During the broadcast, the biggest hits of 2020 were revealed as being: 10. "Watermelon Sugar by Harry Styles, 9. "Own It" by Stormzy featuring Ed Sheeran and Burna Boy, 8. "Someone You Loved" by Lewis Capaldi, 7. "Head and Heart" by Joel Corry x MNEK, 6. "Rockstar" by DaBaby featuring Roddy Ricch, 5. "Don't Start Now" by Dua Lipa, 4. "Before You Go" by Lewis Capaldi, 3. "Roses" by Saint Jhn, 2. "Dance Monkey" by Tones and I and 1. "Blinding Lights" by The Weeknd.

New Year's Eve Special:
- Sigala and James Arthur – "Lasting Lover"
- Sam Smith – "Diamonds" (from Smith's album release livestream)
- Becky Hill – "Space"
- Alicia Keys – "Underdog" (from Radio 1's Live Lounge)
- Yungblud – "Cotton Candy"
- Clean Bandit and Mabel featuring 24kGoldn – "Tick Tock" (rebroadcast)
- Wes Nelson featuring Hardy Caprio – "See Nobody"
- Arlo Parks – "Hurt"
- Nathan Dawe featuring KSI and Ella Henderson – "Lighter"
- Michael Kiwanuka – "Light" (Live on Later with Jools Holland)
- Alfie Templeman – "Forever Isn't Long Enough"
- LadBaby – "Don't Stop Me Eatin'" (Christmas Number 1)

During the broadcast, footage of The Big Night In and One World Together at Home were shown and demonstrated artists including Neil Diamond, Brandon Flowers, Liam Gallagher, Stefflon Don, Little Mix, Michael Ball and Captain Tom Moore, Ariana Grande and Justin Bieber, John Legend, Charli XCX, Miley Cyrus, Liam Payne, Haim, Dizzee Rascal and Sophie Ellis-Bextor and made music and connected with their fans during the COVID-19 pandemic which put a halt to touring.

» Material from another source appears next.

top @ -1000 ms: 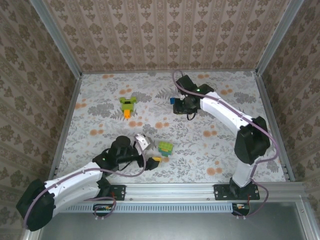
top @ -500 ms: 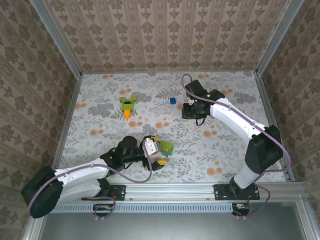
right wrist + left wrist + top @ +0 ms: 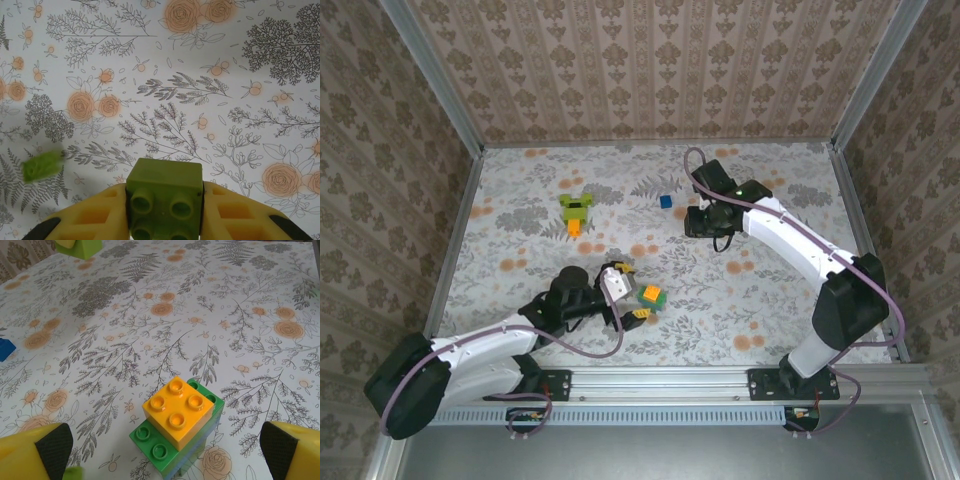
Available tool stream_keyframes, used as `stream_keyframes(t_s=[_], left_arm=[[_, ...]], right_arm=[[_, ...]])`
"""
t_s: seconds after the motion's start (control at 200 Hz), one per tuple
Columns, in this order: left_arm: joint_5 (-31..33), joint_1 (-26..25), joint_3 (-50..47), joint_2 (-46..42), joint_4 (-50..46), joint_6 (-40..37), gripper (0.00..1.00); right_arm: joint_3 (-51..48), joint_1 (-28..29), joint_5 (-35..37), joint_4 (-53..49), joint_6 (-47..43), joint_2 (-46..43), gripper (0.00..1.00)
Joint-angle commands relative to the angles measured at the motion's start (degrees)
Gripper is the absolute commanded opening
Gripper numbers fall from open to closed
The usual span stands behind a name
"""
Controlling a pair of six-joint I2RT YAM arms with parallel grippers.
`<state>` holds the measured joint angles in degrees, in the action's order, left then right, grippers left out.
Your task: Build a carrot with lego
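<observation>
The left tool point(image 3: 632, 292) stands wide, its pads point(image 3: 50, 445) well clear on either side of a small stack point(image 3: 182, 412). The stack is an orange-yellow brick set off-centre on a dark green one, so green studs show at its near left corner. It rests on the bench point(image 3: 520, 200) between the open jaws, touching neither. Ahead of this tool the printed surface lies open. A blue brick point(image 3: 5, 349) sits far off to its left, and the carrot point(image 3: 80, 246) is farther on at the far left, cut by the top of the wrist view. Behind this tool the near rail point(image 3: 720, 375) runs close. The right tool point(image 3: 705, 220) is narrowed on a lime green brick point(image 3: 164, 200), which is clamped studs-up between the yellow fingers point(image 3: 100, 215) and held above bare bench. From above, the blue brick lies just beside this tool, toward the carrot. The carrot point(image 3: 576, 210) sits well apart, orange tip toward the near edge. The back wall point(image 3: 650, 70) is near this tool, with free bench on its other sides.
</observation>
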<state>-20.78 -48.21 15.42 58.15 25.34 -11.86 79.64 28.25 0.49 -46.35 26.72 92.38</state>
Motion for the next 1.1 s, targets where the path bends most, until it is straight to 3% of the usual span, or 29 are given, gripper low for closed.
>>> stream_keyframes(t_s=[0.0, 0.145, 0.365, 0.55, 0.75, 0.965, 1.095], left_arm=[[0.3, 0.8, 1.3, -1.2, 0.8, -0.6, 1.0], [3.1, 3.5, -0.3, -6.6, 0.3, 2.8, 1.0], [9.2, 13.2, -3.7, -19.3, -3.8, 11.4, 1.0], [12.1, 19.5, -6.4, -24.5, -6.0, 15.9, 1.0], [11.9, 21.7, -6.5, -23.4, -5.5, 17.4, 1.0], [11.6, 21.7, -6.9, -23.1, -4.6, 17.5, 1.0], [13.4, 23.2, -6.7, -23.0, -5.4, 17.7, 1.0]], right_arm=[[-1.3, -0.3, 0.5, 0.6, -1.1, 1.1, 0.31], [-1.8, -0.3, 0.6, 0.1, -1.4, 2.4, 0.32], [-1.8, -1.3, 0.6, -0.3, -2.7, 8.9, 0.32], [0.2, -1.4, 0.2, 0.3, -2.7, 15.0, 0.33], [1.2, -1.6, 0.0, 1.2, -2.2, 19.4, 0.4], [1.5, -1.6, -0.1, 1.9, -2.3, 19.6, 0.61], [3.2, -1.1, 0.2, 1.9, -4.1, 16.7, 0.62]])
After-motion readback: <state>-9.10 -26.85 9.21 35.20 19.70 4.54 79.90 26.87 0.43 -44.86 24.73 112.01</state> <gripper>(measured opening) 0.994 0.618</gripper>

The show also touched on how artists such as Jorja Smith, H.E.R. and Stormzy responded to the murder of George Floyd and supported the Black Lives Matter movement through their music and celebrated chart achievements by Ariana Grande, BTS, Michael Kiwanuka, Billie Eilish, Dame Shirley Bassey, The Rolling Stones, Kylie Minogue and Taylor Swift.